Integration of whole genome sequencing analysis with unique patient-derived models reveals clinically relevant drug targets in TFCP2 fusion-defined rhabdomyosarcoma.

Precision medicine is a likely future for all cancer treatment, but may have its greatest impact for less common, high-mortality and molecularly heterogeneous cancers. TFCP2-rearranged Rhabdomyosarcoma is a rare, aggressive cancer with poor survival due to a lack of effective therapies, as well as relevant models to facilitate research. Here, we establish the first matched patient-derived xenograft and cell line model for TFCP2-rearranged intraosseous Rhabdomyosarcoma (IORMS), coupled with comprehensive multi-omic and functional analysis, to discover and preclinically validate novel actionable molecular targets for this malignancy. Sequencing analyses of matched patient tumor and xenograft material revealed alterations in gene networks associated with the oncogenic, potentially targetable PI3K/AKT pathway.
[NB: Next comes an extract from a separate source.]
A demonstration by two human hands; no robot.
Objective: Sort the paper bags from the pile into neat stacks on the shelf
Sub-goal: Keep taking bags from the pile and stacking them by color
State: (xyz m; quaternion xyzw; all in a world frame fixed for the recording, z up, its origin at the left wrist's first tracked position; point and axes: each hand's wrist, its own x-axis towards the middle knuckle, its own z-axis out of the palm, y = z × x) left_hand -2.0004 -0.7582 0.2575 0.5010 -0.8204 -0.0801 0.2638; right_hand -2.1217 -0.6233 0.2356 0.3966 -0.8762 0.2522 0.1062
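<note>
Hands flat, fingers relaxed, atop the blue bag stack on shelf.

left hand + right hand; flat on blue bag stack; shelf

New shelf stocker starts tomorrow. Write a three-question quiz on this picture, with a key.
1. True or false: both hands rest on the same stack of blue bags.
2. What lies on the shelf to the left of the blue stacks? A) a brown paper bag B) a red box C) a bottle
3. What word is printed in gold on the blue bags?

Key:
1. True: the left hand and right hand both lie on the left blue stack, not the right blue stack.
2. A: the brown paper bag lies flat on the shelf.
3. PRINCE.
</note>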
Preclinical assessments revealed that targeting the pathway with a small molecule PI3K/mTOR inhibitor dactolisib presents a promising treatment approach for this rare cancer, decreasing cancer cell viability in vitro and significantly reducing tumor growth in vivo. Parallel identification of the codeletion of adjacent genes CDKN2A and MTAP in these tumors, led us to further explore PRMT5 inhibition as a potential therapeutic approach. Strikingly, combined inhibition of PRMT5 and PI3K/mTOR signaling synergistically enhanced anti-tumor response and significantly improved survival in vivo. This study highlights the importance of new patient-derived models for the elucidation of the biology of rare cancers, and identification of new therapeutic entry points, with clear implications for the future treatment of TFCP2-rearranged IORMS.